Red Gallery, 1-3 Rivington Street, London, EC2 3DT

“It’s difficult to speak of La Movida and explain it to those who didn’t live those years. We weren’t a generation; we weren’t an artistic movement; we weren’t a group with a concrete ideology. We were simply a bunch of people that coincided in one of the most explosive moments in the country.” Pedro Almodovar

This exhibition and project is jointly produced and curated by Ernesto Leal, Miguel Borrego, Javier Javier Astudillo’s  private archive collection, with photographs by  Miguel Trillo, Ouka Leele and supported by Instituto Cervantes and Spanish Embassy London.

About La Movida

La Movida was a creative, cross-discipline, counter-cultural movement that took over a neglected Spanish society between the late 1970’s to the mid 1980’s.
Simmering beneath Franco’s Spain, a dictatorship that had ruled over the country for decades, La Movida was an outburst of creative expression that shaped the period of transition from a nation repressed under Franco, to an emerging, free thinking, more liberally minded Spain. With the death of the dictator, these musicians and artists were able to freely express and document a very different Spain to the one being portrayed in the mainstream. Whilst music was its main form of expression, all art forms were used to explore the marginalised as in: pornography, prostitution, gender roles and homosexuality.
La Movida’s favourite son is Pedro Almodóvar, whose first films such as “Pepi, Luci, Bom y Otras Chicas del Monton” (1980) reflect the spirit of the movement. Other notable film directors of the time were: Fernando Trueba, Fernando Colomo and Ivan Zulueta.
La Movida’s preferred place to hangout was the Malasaña area of Madrid. Young people would meet in the Rock Ola (a temple of the Movida Movement). El Sol, La Vía Lactea, Carolina y La Penta, venues where you could hear live music & dj’s playing the latest sounds. Short films and paintings were projected onto the walls.

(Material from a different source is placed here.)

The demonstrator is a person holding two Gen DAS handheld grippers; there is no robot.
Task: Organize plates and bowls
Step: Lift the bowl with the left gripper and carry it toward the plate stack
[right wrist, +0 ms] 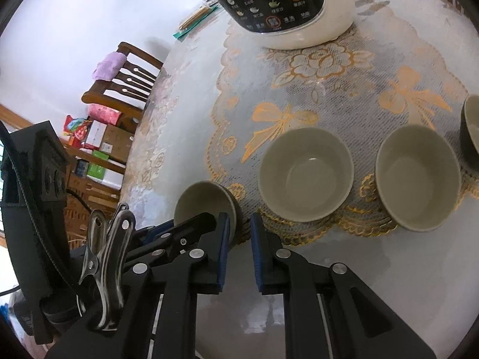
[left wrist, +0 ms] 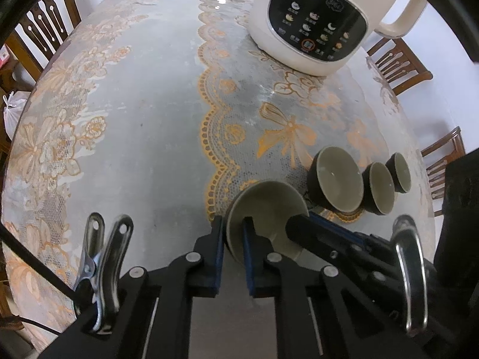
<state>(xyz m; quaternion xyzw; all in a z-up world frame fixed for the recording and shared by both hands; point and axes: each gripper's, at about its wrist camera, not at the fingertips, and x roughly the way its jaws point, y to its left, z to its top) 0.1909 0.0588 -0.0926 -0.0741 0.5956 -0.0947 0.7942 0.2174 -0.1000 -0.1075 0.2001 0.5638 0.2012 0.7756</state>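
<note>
Several dark bowls with grey-green insides stand at the near edge of the table. My left gripper (left wrist: 233,224) is shut on the rim of the nearest bowl (left wrist: 269,206), one pad outside and one inside. My right gripper (right wrist: 241,224) is open, its left pad against the right side of that same bowl (right wrist: 200,200); its arm shows in the left wrist view (left wrist: 326,236). Three more bowls stand in a row to the right: the first (right wrist: 305,173) (left wrist: 336,179), the second (right wrist: 417,176) (left wrist: 380,188), the third (right wrist: 471,128) (left wrist: 399,172).
A white rice cooker (left wrist: 311,21) (right wrist: 284,3) with a black control panel stands behind the bowls on the lace tablecloth (left wrist: 149,125). Wooden chairs (right wrist: 125,80) (left wrist: 398,59) stand around the table. Boxes (right wrist: 98,143) sit on a shelf to the left.
</note>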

The attitude and focus of the music were similar to the British New Wave or the Neue Deitsche Welle in that it mixed styles such as punk with rock as well as having strong influences from synthetic pop.
La Movida Madrileña exhibition  featured films, photographs, music, fanzines, posters, record sleeves and others objects documenting that time, as well as an exclusive screening of “A Freer Time Was Had By All”, a documentary by Beatriz Alonso Aranzábal.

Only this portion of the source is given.